When a text uses a mixed register, add a short editorial note such as:
Orthography: Simple Encoding with occasional IPA forms for established names.
or:
Orthography: IPA-heavy literary spelling.
The lexicon remains the bridge between systems: each lexical entry should keep IPA, Simple Encoding, and MonoBlaken forms aligned.
1.3.3. Specific Variation to Watch
Several correspondences are especially easy to mix:
| IPA | Simple Encoding | MonoBlaken | Common risk |
|---|---|---|---|
| ɸ | ph | h | writing phjeoc, ɸjøʂ, and hjøc in the same text without a note |
| χ | x | x | confusing ex as simple encoding for IPA eχ with a separate root spelling |
| ʁ | q | q | switching between tʁon and tqon |
| ʎ | lh | ł | switching between lhwal, ʎwal, and łwal |
| ɲ | nh | ñ | switching between nha, ɲa, and ña |
| ɑ | ao | å | switching between taom, tɑm, and tåm |
| ø | eo | ø | switching between pheos and ɸøs/høs |
| dʐ | dz | dç | switching between dzin, dʐin, and dçin |
| tʂ | tc | tc | keeping affricates distinct from stop + fricative sequences |
Capitalization does not create a new phoneme.
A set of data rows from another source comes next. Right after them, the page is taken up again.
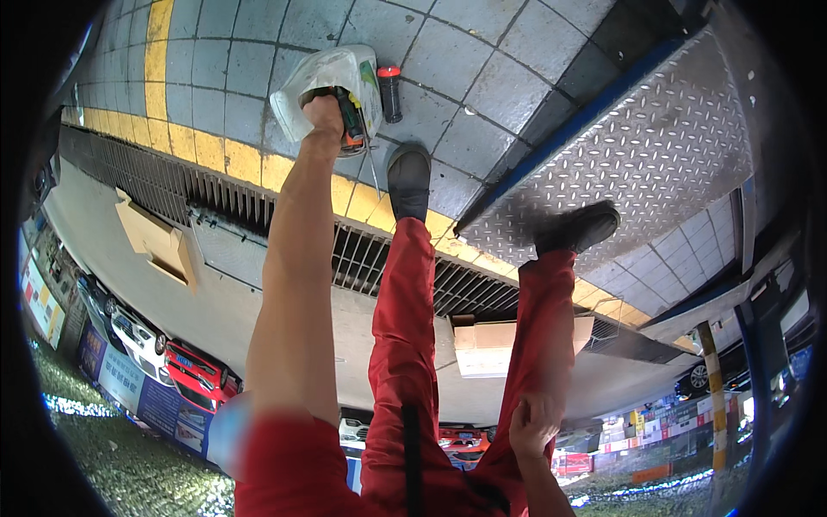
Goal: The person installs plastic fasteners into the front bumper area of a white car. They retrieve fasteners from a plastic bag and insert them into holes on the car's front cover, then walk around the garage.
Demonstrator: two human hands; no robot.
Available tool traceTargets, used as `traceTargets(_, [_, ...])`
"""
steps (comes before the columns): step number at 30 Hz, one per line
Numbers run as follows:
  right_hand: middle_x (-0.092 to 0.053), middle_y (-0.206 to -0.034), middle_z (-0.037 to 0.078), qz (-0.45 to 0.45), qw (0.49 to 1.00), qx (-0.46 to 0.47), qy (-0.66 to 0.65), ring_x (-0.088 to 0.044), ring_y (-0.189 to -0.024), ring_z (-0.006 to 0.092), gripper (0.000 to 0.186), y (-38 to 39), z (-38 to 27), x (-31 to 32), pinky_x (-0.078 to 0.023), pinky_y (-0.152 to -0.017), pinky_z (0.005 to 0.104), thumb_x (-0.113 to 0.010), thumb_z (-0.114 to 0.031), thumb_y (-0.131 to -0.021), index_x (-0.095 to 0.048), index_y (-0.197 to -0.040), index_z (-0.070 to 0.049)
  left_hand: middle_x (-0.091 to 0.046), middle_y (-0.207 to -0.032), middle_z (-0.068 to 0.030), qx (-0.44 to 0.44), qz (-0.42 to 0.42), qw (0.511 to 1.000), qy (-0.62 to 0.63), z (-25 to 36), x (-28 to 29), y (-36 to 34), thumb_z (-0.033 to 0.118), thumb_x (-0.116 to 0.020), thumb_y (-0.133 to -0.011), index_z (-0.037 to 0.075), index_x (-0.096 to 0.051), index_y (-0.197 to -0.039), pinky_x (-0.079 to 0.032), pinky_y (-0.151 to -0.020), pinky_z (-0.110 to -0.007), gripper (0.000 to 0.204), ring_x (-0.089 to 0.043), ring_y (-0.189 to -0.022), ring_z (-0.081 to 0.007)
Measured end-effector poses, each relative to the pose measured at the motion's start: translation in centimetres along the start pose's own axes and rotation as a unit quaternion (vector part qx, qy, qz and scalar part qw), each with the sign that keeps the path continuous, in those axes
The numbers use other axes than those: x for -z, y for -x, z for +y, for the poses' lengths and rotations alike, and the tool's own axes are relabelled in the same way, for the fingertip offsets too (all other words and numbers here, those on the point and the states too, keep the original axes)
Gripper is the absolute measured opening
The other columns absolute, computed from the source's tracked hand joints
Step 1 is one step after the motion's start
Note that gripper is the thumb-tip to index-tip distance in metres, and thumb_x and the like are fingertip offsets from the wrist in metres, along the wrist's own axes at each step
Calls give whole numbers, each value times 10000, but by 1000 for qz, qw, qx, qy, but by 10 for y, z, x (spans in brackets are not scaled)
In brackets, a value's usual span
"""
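Note:
My left hand (323,114) reaches down into a white plastic bag (297,82) on the tiled floor; its fingers are hidden inside. Beside the hand, dark green and orange tool parts (351,121) show in the bag's mouth, their kind unclear. A thin metal rod (373,168) sticks out of the bag towards my left shoe. Just right of the bag is a black flashlight (390,95) with a red end, not touched by either hand. My right hand (532,422) hangs in front of my right leg, fingers curled in, with nothing visible in them.
A raised diamond-plate metal ramp (637,155) with a blue edge lies at the right, under my right shoe (581,228). A drain grate (362,258) runs behind the yellow tile strip. Flattened cardboard (155,237) and a cardboard box (482,345) lie beyond it. Parked cars stand farther off.

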State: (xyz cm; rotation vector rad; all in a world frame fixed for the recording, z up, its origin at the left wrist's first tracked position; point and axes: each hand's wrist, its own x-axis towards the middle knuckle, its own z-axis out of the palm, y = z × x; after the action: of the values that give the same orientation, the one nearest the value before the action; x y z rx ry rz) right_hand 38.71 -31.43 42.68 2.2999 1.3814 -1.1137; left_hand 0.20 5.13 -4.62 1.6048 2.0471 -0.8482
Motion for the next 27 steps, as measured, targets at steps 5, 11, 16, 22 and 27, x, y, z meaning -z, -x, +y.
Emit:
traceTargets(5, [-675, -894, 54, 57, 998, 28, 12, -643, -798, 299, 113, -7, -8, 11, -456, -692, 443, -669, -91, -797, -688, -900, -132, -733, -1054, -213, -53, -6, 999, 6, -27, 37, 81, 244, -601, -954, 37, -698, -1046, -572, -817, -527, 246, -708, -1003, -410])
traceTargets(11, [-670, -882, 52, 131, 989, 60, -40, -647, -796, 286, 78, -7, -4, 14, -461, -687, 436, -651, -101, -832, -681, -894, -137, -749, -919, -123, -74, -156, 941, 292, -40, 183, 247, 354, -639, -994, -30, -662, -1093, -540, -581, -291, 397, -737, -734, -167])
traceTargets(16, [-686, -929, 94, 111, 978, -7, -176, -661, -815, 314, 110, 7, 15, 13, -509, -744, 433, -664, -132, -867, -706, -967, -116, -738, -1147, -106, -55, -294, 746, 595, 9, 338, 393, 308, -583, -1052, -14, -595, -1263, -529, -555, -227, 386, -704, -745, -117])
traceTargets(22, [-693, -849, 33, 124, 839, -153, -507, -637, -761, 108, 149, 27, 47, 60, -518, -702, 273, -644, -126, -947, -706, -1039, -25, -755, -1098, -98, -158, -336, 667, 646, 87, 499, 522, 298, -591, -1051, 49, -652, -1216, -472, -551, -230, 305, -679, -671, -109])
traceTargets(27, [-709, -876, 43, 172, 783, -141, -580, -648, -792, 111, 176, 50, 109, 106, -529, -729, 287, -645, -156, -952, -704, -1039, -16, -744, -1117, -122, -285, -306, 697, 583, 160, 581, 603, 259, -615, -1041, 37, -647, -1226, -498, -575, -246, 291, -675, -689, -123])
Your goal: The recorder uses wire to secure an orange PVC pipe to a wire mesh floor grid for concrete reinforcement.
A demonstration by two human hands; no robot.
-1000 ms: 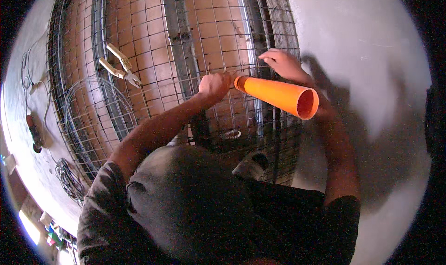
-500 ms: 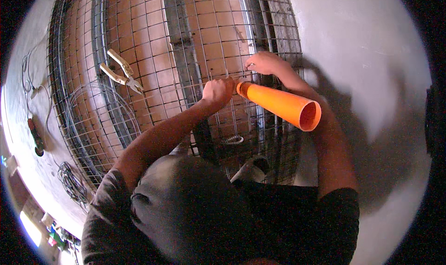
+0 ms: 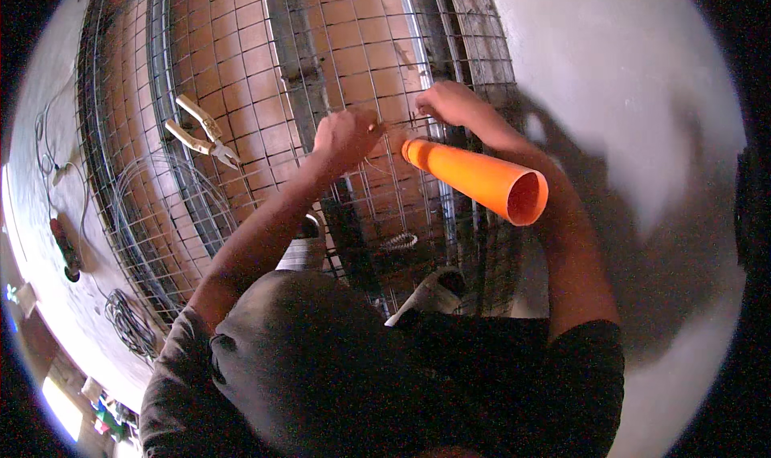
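Observation:
A dark steel wire mesh (image 3: 241, 73) spreads under both my hands. My left hand (image 3: 347, 135) is closed in a fist just above it, left of the orange pipe (image 3: 474, 175). From that fist a thin wire (image 3: 377, 166) seems to curve down. On the far side of the pipe, my right hand (image 3: 448, 102) is closed with bent fingers over the mesh; what it pinches is too small to make out. The pipe stands up out of the mesh, its wide open end toward me. Pliers (image 3: 210, 142) with pale handles lie spread on the mesh to the left.
A loose coil of thin wire (image 3: 120, 189) lies on the mesh at left. Metal beams (image 3: 293, 65) run beneath it. My shoes (image 3: 438, 291) rest at the near side. On the pale floor at left are a dark tool (image 3: 66, 245) and a coiled cable (image 3: 128, 325). A grey wall (image 3: 610, 73) rises at right.
My left hand has moved left and slightly farther away from the pipe's end. My right hand has shifted a little left and stays closed.

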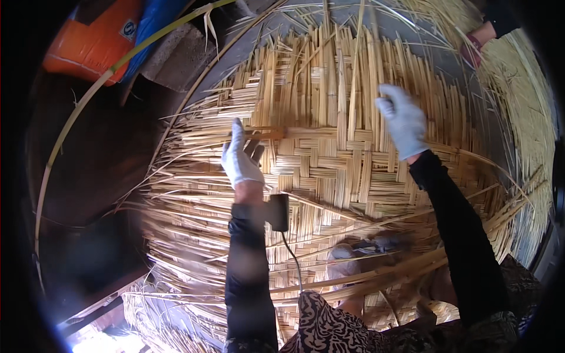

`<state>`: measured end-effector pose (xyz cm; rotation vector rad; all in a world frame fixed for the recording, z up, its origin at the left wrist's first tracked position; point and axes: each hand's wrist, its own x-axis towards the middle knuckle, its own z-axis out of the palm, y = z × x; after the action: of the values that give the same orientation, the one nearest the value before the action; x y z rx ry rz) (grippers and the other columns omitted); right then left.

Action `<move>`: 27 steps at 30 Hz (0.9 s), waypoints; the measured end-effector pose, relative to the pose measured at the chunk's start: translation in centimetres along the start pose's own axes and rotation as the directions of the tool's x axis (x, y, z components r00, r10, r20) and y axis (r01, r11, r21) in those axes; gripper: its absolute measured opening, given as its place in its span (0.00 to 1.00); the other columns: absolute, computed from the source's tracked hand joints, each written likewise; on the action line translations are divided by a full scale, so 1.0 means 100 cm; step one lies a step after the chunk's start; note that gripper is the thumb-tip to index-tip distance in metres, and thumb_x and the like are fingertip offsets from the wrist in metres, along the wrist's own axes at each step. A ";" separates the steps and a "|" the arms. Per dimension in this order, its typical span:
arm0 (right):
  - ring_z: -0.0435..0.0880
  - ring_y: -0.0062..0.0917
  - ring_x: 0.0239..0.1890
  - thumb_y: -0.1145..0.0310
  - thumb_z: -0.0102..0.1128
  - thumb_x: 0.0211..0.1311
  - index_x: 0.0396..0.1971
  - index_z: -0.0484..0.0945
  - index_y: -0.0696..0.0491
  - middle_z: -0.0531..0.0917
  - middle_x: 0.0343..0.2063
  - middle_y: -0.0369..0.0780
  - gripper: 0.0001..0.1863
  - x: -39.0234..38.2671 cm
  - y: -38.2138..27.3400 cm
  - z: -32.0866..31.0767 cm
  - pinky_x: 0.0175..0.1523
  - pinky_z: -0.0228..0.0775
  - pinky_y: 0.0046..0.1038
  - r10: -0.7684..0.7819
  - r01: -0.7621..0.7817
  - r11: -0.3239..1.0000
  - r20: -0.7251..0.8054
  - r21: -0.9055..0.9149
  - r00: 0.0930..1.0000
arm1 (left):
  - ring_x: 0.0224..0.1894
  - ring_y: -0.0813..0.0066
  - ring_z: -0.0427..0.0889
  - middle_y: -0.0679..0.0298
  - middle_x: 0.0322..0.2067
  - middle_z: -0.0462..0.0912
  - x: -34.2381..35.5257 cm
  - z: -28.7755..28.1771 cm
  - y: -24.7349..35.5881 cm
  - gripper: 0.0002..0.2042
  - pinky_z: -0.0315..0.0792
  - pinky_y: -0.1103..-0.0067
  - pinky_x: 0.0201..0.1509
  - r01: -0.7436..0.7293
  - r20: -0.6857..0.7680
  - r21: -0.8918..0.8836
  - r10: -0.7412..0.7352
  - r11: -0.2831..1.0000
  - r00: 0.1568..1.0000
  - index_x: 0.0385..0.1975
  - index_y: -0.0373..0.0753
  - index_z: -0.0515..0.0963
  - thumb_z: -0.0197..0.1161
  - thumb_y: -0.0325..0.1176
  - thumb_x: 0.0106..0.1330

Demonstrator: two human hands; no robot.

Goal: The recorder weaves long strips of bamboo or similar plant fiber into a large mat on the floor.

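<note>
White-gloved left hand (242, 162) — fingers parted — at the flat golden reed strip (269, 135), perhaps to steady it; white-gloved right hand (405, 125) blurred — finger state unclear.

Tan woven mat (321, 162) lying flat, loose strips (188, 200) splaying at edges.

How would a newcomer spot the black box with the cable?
Find the woven mat filling the middle, then the left hand in its pale glove. Just right of that wrist is the black box, a thin cable trailing from its lower end. Unlike the nearby black sleeve, it's rectangular, hard-edged and corded.
</note>
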<state>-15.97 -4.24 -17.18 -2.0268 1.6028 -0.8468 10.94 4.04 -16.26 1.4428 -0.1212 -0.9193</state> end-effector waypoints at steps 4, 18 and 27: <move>0.79 0.27 0.34 0.61 0.52 0.56 0.45 0.72 0.49 0.79 0.35 0.41 0.17 0.001 -0.076 0.063 0.43 0.71 0.26 -0.260 0.207 0.964 0.448 0.163 0.855 | 0.33 0.73 0.77 0.61 0.31 0.77 0.029 -0.015 0.004 0.14 0.72 0.75 0.37 0.069 0.262 -0.131 -0.033 0.989 0.964 0.39 0.39 0.72 0.55 0.42 0.60; 0.79 0.28 0.20 0.58 0.53 0.52 0.29 0.79 0.54 0.79 0.18 0.40 0.14 0.008 -0.071 0.061 0.30 0.70 0.27 0.119 -0.155 0.976 0.226 0.151 0.967 | 0.42 0.74 0.72 0.62 0.45 0.73 0.056 0.051 0.015 0.32 0.70 0.76 0.45 -0.087 0.579 0.611 -0.369 0.787 0.727 0.51 0.39 0.67 0.57 0.57 0.52; 0.79 0.32 0.22 0.59 0.54 0.49 0.24 0.79 0.55 0.79 0.18 0.44 0.14 0.014 -0.055 0.081 0.30 0.70 0.31 0.312 -0.386 0.890 0.294 0.244 0.904 | 0.31 0.81 0.74 0.65 0.31 0.79 0.059 0.067 -0.005 0.27 0.66 0.84 0.31 -0.239 0.709 0.559 -0.309 0.794 0.633 0.38 0.32 0.72 0.70 0.45 0.43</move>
<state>-6.29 -4.56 -19.20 -1.5033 1.5310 -0.6253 10.76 -4.69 -18.09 1.5126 -1.1618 -1.6081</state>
In IPA-heavy text, Φ may appear as an editorial capital of ɸ, especially at the beginning of a name or title. The lexical form remains lowercase ɸ unless ordinary capitalization is intended.
For grammatical morphemes, consistency is especially important because they occur very often:
- ex may represent the Simple Encoding spelling of IPA eχ.
- os, to, tin, ken, blum, and prum are already plain ASCII and should normally remain stable across layers.
- If an IPA-heavy text writes eχ, it should avoid also writing ex for the same morpheme unless quoting another layer.
- If a text is declared IPA-heavy, χ should be used for the uvular fricative. Plain x belongs to Simple Encoding and MonoBlaken, not to the IPA layer.
1.3.4. Editorial Metadata
A useful convention for future corpus files is to add a short note near the title. Because these labels belong to the corpus itself, the preferred labels are Blaken compounds rather than English editorial terms:
``markdown Krifvom: SE Blavom: blablavom ``
This does not change the language itself. It simply tells readers which spelling layer and text-mode they are seeing.
The two recommended metadata fields are:
| Field | Structure | Use |
|---|---|---|
| Krifvom / Krifblavom | short label for krifblavom, from krifbla "writing, written speech" + vom "mode, form" | orthography or writing layer |
| Blavom | bla "speech, story, language" + vom "mode, form" | register or textual mode |
Recommended Krifvom values are short orthographic codes. The Blaken compounds may still be used in the dictionary as descriptive expansions, but the metadata itself should remain compact:
| Value | Meaning | Descriptive Blaken expansion |
|---|---|---|
| SE | Simple Encoding; keyboard-friendly writing | sweoskrifbla |
| IPA | IPA-heavy or phonological writing | blhwaomkrifbla |
| MB | MonoBlaken romanization | no separate Blaken compound required |
| blakenkrifbla | native Blaken script or in-world writing system | Blaken + krifbla |
| polkrifbla | mixed orthography, when the mixture is intentional | pol "many, various" + krifbla |
At present, the main corpus does not need polkrifbla as a primary label: the Simple Encoding texts are mostly cleanly SE, and the IPA-heavy texts are mostly cleanly IPA. polkrifbla is best reserved for a future text that intentionally mixes layers within the Blaken text itself.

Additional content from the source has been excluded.